Through the computational analysis of genome-wide data, we aim to elucidate mechanisms regulating transcription and RNA processing, their interplay with genetic and epigenetic factors, and how they cause disease. Our main focus is on cancer and brain development, two areas where regulation of gene expression plays a major role, and where unprecedented amounts of data are being produced. Key components of our research are (a) the development of novel strategies to integrate genomic, epigenomic and transcriptomic data across species and disease models, (b) the modeling of dynamic changes over normal cellular differentiation to guide interpretation of disease data, and (c) the use of single-cell technologies to resolve cell-to-cell variation, identify rare cells driving disease progression, and define the effect of the microenvironment in molecular phenotypes.

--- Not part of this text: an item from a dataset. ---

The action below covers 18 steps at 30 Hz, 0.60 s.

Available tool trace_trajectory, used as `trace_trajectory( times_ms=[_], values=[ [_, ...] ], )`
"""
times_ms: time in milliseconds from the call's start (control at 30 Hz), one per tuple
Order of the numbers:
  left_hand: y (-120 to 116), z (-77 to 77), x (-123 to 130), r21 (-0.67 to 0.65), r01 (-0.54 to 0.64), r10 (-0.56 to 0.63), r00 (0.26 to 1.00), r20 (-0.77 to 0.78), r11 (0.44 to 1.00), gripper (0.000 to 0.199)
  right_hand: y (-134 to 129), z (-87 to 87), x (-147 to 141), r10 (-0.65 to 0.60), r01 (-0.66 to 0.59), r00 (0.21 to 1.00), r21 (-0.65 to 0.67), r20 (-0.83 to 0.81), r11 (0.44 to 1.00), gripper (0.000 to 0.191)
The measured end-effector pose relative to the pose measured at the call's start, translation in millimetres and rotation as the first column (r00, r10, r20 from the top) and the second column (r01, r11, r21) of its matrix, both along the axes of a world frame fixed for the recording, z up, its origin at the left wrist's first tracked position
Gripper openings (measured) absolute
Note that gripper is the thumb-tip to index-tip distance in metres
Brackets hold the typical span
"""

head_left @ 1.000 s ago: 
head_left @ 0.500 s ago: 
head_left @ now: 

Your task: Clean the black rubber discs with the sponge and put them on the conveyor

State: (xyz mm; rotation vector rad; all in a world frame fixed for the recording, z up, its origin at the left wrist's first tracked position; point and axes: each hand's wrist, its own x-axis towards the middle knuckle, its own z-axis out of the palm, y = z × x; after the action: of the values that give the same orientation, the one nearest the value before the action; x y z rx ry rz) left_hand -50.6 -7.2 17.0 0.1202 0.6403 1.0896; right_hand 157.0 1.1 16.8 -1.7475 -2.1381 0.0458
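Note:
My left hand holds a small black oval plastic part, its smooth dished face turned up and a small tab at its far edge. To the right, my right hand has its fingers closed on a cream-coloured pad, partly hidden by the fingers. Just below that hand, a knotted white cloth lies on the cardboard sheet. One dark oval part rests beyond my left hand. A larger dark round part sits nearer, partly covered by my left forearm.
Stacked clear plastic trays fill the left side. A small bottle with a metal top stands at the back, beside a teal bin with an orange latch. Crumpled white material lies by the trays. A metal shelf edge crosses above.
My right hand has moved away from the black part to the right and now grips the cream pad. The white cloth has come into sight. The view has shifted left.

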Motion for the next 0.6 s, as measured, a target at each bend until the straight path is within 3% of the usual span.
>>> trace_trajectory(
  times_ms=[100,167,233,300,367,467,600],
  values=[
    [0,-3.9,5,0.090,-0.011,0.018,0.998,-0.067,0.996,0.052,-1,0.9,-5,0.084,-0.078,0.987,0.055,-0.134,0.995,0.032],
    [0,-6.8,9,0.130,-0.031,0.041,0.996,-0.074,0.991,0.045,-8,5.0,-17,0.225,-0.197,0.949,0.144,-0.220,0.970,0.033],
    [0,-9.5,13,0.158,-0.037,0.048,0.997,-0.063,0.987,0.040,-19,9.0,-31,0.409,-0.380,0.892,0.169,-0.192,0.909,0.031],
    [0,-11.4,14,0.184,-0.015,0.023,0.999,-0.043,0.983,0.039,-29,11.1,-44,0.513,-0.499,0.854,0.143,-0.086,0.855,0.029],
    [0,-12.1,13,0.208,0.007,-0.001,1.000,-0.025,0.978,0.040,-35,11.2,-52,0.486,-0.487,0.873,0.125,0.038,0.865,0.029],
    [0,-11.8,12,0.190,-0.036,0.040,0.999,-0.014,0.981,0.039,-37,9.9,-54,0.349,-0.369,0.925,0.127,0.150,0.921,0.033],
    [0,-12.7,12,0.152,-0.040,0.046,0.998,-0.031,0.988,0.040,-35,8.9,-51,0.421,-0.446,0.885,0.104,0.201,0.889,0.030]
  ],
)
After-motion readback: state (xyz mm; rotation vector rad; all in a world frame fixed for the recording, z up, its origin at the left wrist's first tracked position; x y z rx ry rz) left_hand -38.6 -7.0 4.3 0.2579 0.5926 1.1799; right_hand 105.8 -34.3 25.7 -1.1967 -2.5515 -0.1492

David works in Guillaume Bourque’s lab on software solutions in bioinformatics for organizing, visualizing and analyzing datasets produced by large-scale projects such as the International Human Epigenome Consortium (IHEC), which maps human epigenomes for a broad spectrum of cell types and diseases. He is also involved in the development of GenAP, a platform that leverages Compute Canada infrastructure to make bioinformatics analysis more accessible to non-bioinformaticians, and reduces data processing bottlenecks.
David S. Guttman is a Professor in the University of Toronto Department of Cell & Systems Biology and Director of the Centre for the Analysis of Genome Evolution & Function. His research focuses on deciphering how bacteria adapt to and manipulate their hosts, emphasizing the evolution of bacterial host specificity and virulence and the dual role of secreted pathogen effectors as both virulence factors and immune elicitors. His group is particularly fascinated by the scope and impact of natural genetic diversity on these host-microbe interactions. The Guttman lab uses a multidisciplinary approach that harnesses comparative and evolutionary genomics, genetics, molecular biology, microbiology, plant biology, pathology, bioinformatics, and statistical genetics to gain insight into how pathogen evolution influences the outcome of host-pathogen interactions.